Thursday, March 12, 2009

Simple Anagrammer

While watching my family feverishly play word jumble one day, I decided to write a program to list anagrams. They're still addicted to that game, but I've long since finished up my program. Although it wasn't much effort, I thought I'd go over what I came up with. I wrote code to find single word anagrams, sub anagrams, and multi word anagrams. Since those may be my own nomenclature, I'll explain more clearly. What I'm calling a Single Word Anagram is a single word made up from all the letters of one or more words, such as "cat" to "act" and "resume" to "sure me." What I'm calling Sub Anagrams are possible shorter words made up from one or more words, such as "cat" to "catharsis" and "user" to "sure me." What I'm calling Multi Word anagrams are two or more words made up from all the letters of , such as "sure me" to "resume." Now let's get into my implementation. You should know that my implementation does assume you're more concerned about processing time than memory space.

Also, I originally wrote the code in java, but that language is not very suited for code snippets... it's so, so verbose. So all my code examples are going to be in ruby, with an emphasis of being as concise as possible. I left out all the optimizations I did for my java program, I'm only intending to give a general example of how the code works. So the code runs very, very slowly for long words.

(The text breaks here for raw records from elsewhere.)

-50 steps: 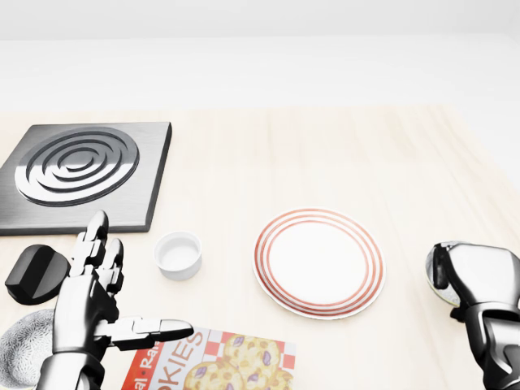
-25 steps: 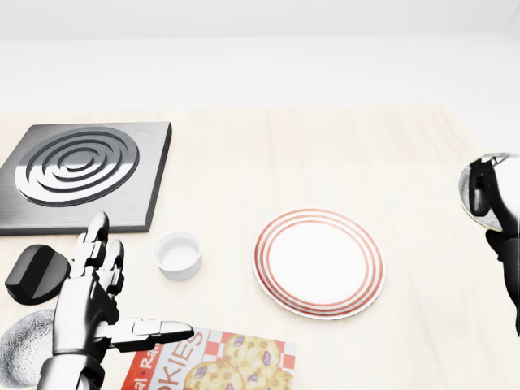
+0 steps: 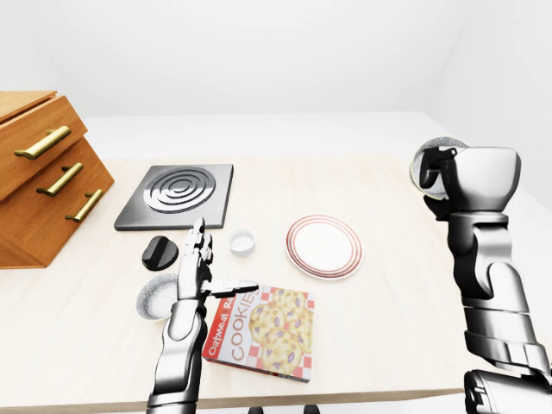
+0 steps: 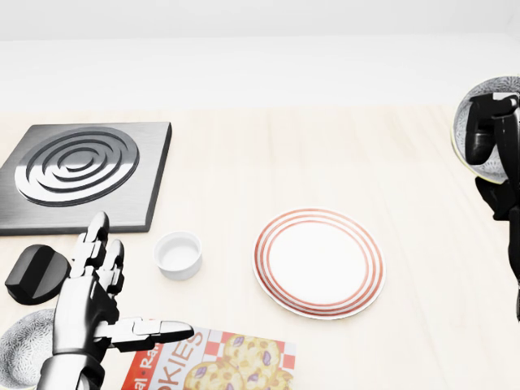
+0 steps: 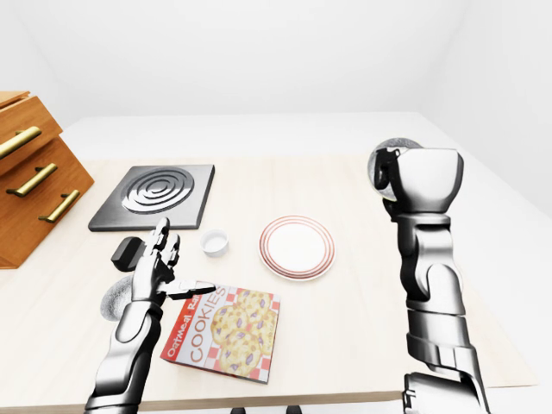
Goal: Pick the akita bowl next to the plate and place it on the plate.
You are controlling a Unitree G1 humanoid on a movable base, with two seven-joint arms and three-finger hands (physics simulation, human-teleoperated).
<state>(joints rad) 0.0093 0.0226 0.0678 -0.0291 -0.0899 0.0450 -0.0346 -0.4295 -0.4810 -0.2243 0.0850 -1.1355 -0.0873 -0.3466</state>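
Bowl was up in my right hand, fingers curled round it, well above the table. Plate lay bare, below-left. Lowering remained. Left hand hovered spread wide.

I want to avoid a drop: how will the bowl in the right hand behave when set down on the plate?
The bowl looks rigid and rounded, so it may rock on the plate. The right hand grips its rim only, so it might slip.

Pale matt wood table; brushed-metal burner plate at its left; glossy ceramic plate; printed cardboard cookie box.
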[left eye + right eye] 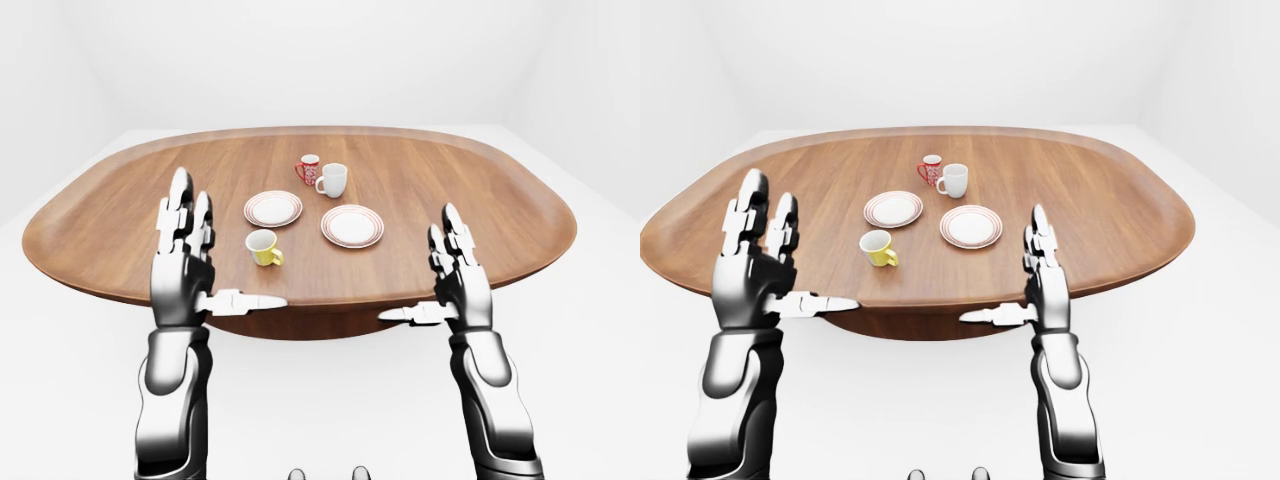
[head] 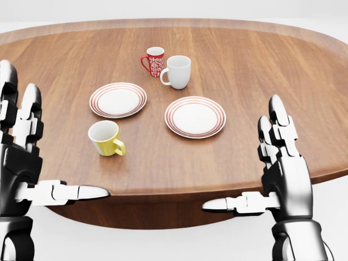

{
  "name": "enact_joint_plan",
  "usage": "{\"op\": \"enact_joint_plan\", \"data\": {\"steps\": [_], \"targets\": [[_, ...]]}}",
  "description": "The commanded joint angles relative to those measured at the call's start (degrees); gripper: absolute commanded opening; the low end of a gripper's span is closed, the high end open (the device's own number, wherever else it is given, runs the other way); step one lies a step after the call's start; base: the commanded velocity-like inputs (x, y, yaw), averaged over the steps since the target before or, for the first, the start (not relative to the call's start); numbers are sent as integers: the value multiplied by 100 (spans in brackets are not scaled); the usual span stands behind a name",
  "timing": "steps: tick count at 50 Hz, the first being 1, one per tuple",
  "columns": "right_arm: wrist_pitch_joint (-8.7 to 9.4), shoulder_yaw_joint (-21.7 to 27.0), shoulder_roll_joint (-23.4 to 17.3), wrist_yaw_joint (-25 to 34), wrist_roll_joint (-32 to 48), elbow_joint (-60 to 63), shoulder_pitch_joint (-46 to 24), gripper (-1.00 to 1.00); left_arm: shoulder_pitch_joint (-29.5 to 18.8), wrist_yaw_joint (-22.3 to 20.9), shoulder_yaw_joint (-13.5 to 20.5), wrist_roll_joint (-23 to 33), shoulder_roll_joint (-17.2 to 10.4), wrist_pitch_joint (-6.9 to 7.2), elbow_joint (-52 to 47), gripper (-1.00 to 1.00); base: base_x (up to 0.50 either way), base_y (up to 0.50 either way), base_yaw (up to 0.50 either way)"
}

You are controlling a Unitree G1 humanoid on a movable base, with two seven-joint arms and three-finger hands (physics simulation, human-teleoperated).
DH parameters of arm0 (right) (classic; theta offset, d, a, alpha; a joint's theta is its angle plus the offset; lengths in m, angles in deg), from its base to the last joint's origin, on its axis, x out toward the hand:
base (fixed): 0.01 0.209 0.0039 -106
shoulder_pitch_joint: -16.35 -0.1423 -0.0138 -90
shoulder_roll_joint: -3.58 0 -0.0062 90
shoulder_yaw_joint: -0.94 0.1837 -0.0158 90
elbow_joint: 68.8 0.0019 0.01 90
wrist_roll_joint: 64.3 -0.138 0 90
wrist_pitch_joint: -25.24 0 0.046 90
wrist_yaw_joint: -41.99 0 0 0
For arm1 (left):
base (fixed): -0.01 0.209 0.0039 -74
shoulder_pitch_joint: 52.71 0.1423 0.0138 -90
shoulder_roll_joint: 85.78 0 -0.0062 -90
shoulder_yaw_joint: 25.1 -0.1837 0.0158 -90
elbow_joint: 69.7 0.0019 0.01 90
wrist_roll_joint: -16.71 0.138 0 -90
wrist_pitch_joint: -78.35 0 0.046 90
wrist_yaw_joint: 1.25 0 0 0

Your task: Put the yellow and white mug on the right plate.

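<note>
The yellow and white mug [image 2: 106,138] stands upright on the wooden table [image 2: 255,70], its handle to the lower right, just below the left plate [image 2: 118,100]. The right plate [image 2: 195,116], white with red rings, is empty and lies right of the mug. My left hand [image 2: 32,163] is open at the view's left edge, level with the table's near rim, left of the mug. My right hand [image 2: 269,168] is open at the lower right, below and right of the right plate. Neither hand touches anything.
A red patterned mug [image 2: 154,60] and a white mug [image 2: 178,71] stand close together above the two plates. The table's near rim [image 2: 163,187] runs between my hands. White floor surrounds the table.
</note>
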Motion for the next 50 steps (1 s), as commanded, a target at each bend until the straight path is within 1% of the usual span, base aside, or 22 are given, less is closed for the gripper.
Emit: {"op": "enact_joint_plan", "data": {"steps": [1, 4, 14, 20, 22, 24, 27, 29, 30, 33, 40, 50], "targets": [[0, 142, 11, 20, -44, 683, -1, 100, -114, -87, 148, -48, -86, 0, -547, 100, 0, 0, 27], [0, 112, -37, 141, -52, 863, 43, 100, -99, -106, 130, -18, -74, 0, -552, 100, 0, 0, 50], [0, 317, -52, 62, -179, 1198, -83, 100, -115, -136, 158, 8, -72, 0, -522, 100, 0, 0, 50], [0, 278, -61, -4, -113, 1197, -105, 100, -108, -142, 142, 28, -68, 0, -523, 100, 0, 0, 50], [0, 195, -101, 34, -7, 1200, -99, 100, -106, -145, 146, 29, -68, 0, -524, 100, -11, 44, 0], [0, 286, 0, 28, -253, 1354, -134, 100, -110, -144, 150, 26, -71, 0, -583, 100, 0, 0, 0], [0, 253, -27, 72, -307, 1536, -83, 100, -106, -149, 148, 36, -69, 0, -587, 100, 0, 0, 0], [0, 374, 35, 150, -669, 1677, -25, 100, -89, -153, 138, 47, -64, 0, -587, 100, 10, 2, 0], [0, 398, 20, 200, -804, 1764, -6, 100, -85, -156, 131, 55, -60, 0, -564, 100, 49, 12, 0], [0, 424, -2, 102, -850, 1750, -55, 100, -81, -163, 131, 57, -59, 0, -583, 100, 49, 12, 0], [0, 312, -48, 63, -691, 1631, -5, 100, -92, -168, 137, 61, -61, 0, -574, 100, 49, 12, 0], [0, 291, -53, 98, -597, 1540, -12, 100, -109, -168, 141, 64, -64, 0, -522, 100, 49, 12, 0]]}}
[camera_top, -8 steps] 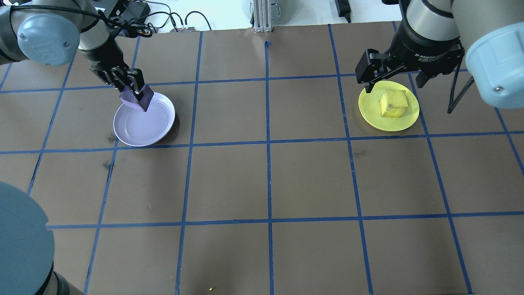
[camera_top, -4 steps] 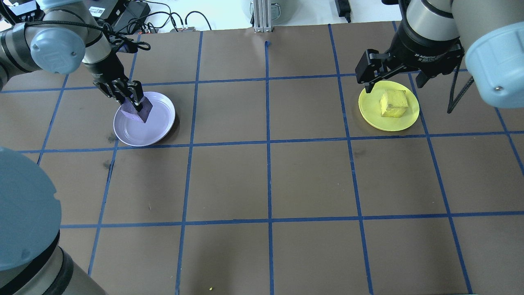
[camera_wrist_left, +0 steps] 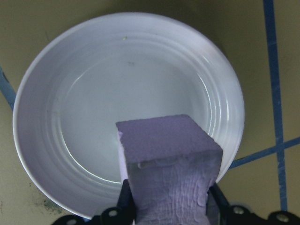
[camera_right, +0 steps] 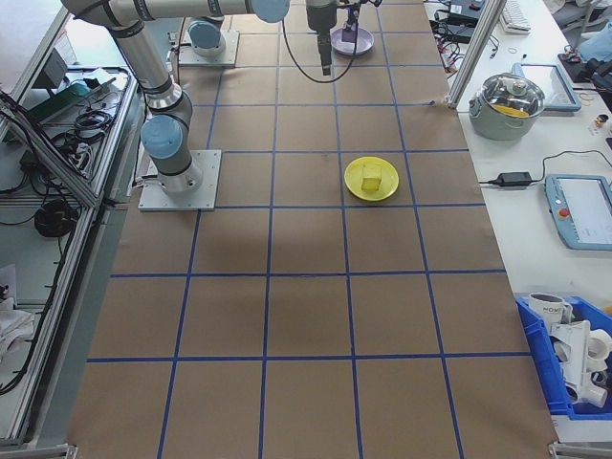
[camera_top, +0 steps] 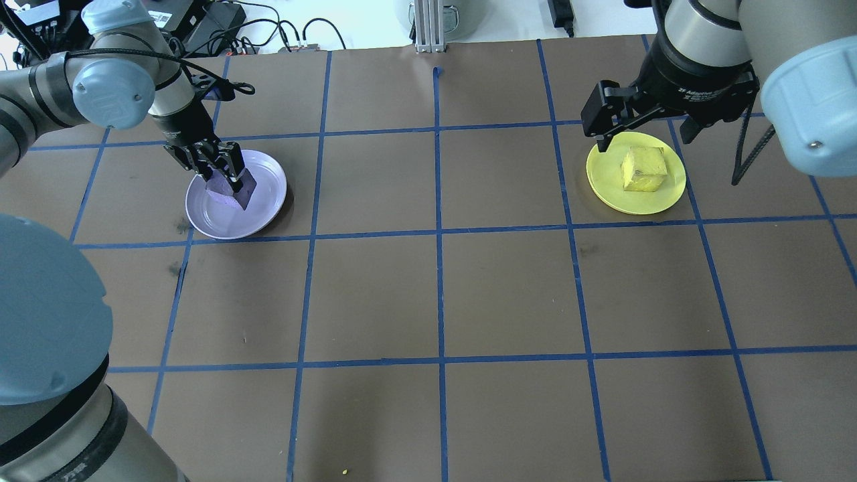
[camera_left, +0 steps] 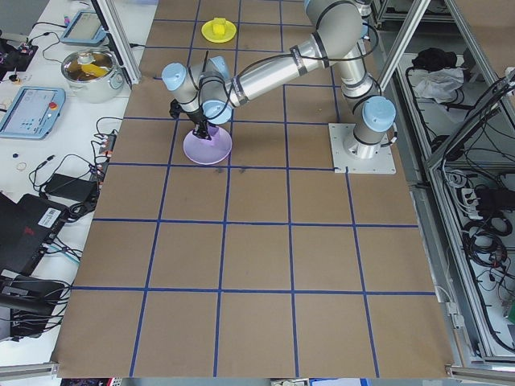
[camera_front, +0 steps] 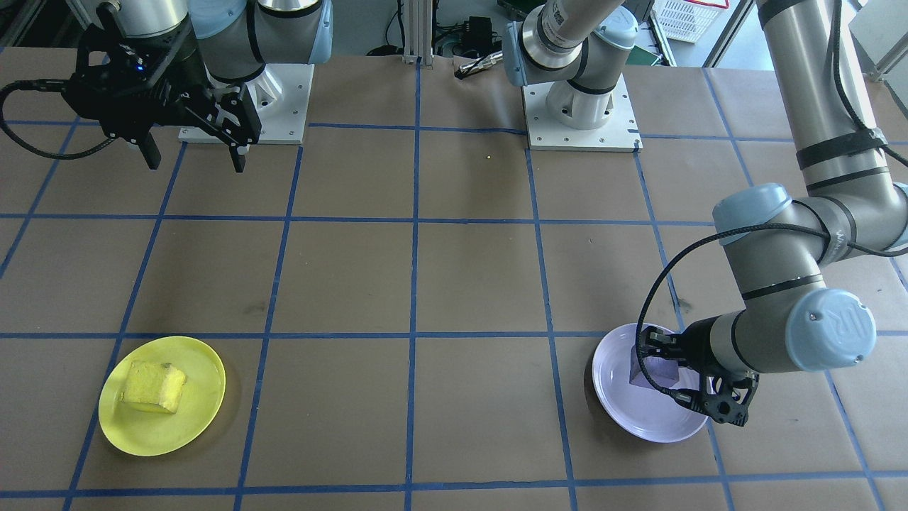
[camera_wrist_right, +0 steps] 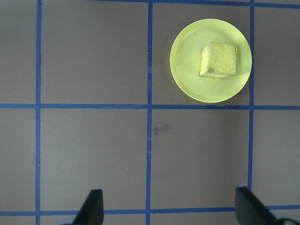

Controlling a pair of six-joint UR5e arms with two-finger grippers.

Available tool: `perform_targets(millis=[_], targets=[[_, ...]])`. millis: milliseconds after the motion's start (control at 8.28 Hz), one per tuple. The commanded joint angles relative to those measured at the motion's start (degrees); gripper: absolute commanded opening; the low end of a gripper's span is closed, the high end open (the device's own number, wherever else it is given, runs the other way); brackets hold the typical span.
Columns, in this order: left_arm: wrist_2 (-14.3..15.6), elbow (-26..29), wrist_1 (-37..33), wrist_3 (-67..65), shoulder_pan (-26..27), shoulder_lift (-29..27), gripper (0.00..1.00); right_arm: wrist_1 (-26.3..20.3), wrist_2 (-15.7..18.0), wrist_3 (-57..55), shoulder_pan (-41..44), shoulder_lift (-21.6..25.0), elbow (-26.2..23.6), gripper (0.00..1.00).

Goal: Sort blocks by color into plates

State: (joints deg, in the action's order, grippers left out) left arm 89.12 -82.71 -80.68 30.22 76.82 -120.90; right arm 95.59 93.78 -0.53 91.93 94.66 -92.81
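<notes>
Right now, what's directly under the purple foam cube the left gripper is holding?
The pale lavender round plate lies under the purple foam cube, gripped by the left gripper. The cube hides whether its underside touches the plate.

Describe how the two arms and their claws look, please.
Both arms are silver-grey metal tubes with pale blue round joint caps. Each black two-finger claw, left claw and right claw, has a black cable running along the wrist. White lettering marks the right claw's body.
</notes>
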Motion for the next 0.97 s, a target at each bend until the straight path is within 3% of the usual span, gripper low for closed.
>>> perform_targets(millis=[0,362,846], targets=[[0.2,0.9,-0.2,-0.6,0.1,3.0,1.00,0.0,0.0,0.0,-0.1,0.0,0.0,1.00],[0.2,1.4,-1.1,-4.7,0.7,7.9,1.00,0.1,0.0,0.0,-0.1,0.0,0.0,1.00],[-0.1,1.3,-6.3,-19.9,2.8,16.7,1.00,0.1,0.0,-0.1,0.0,0.0,0.0,1.00]])
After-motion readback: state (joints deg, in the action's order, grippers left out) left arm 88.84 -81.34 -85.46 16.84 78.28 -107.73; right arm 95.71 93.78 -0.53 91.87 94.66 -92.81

But, you'll get the idea of what's going on.

Word List

Before I get into my algorithms, I should go over obtaining a good word list, which is probably the most important step. A word list is exactly what it sounds like and it's what you'll use to determine if a word is real or not. There are lots of word lists out there and you should choose one depending on how thorough you want to be and what language you want to use. There's one in /usr/dict/words if you're using unix, but it isn't very good. I like the very flexible set I found at word list called scowl. It gives you a lot of different word lists you can pick and choose from. The word lists are found in "[scowl home]\final"; they're arranged by a description followed by their part number. A part number of 10 includes a small set of very common words, a part number of 95 contains a very large set of uncommon words. No two sets for a description contain the same word. For my word list, I used english-words.10, english-words.20, english-words.30, and english-words.40. You can trim down the word lists however you want.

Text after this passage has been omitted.